[TASK OBJECTIVE] Exactly as they stand, copy the lines from the one containing "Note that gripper" to the final line of the data; leave out the pictures.

[DATASET EXTRACT]
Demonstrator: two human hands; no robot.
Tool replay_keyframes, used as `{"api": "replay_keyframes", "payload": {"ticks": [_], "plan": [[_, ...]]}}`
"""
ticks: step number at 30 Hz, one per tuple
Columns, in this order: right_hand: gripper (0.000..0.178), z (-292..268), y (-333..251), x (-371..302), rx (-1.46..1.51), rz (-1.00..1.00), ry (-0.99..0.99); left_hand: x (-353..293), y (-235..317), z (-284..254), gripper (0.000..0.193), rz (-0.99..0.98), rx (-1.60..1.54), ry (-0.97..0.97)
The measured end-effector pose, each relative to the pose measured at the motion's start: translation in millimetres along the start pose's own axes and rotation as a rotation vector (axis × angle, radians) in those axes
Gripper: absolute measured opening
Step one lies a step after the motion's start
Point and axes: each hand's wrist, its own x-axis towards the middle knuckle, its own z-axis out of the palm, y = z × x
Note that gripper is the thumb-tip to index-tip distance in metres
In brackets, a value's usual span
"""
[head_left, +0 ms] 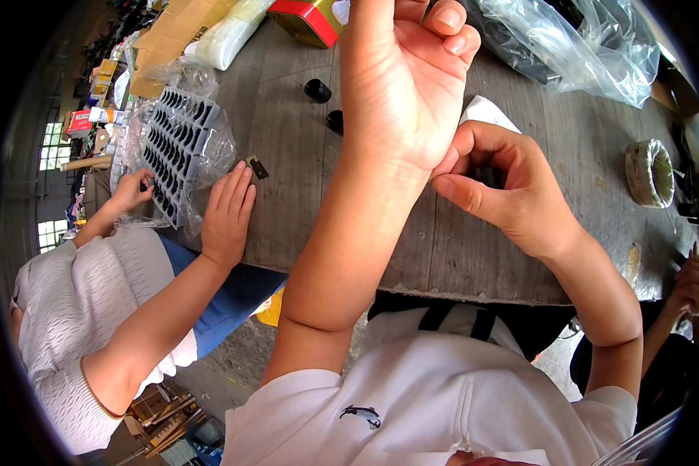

[RESPONSE BELOW]
Note that gripper is the thumb-tip to index-tip distance in metres
In brackets, a value's usual span
"""
[head_left, +0 ms] 

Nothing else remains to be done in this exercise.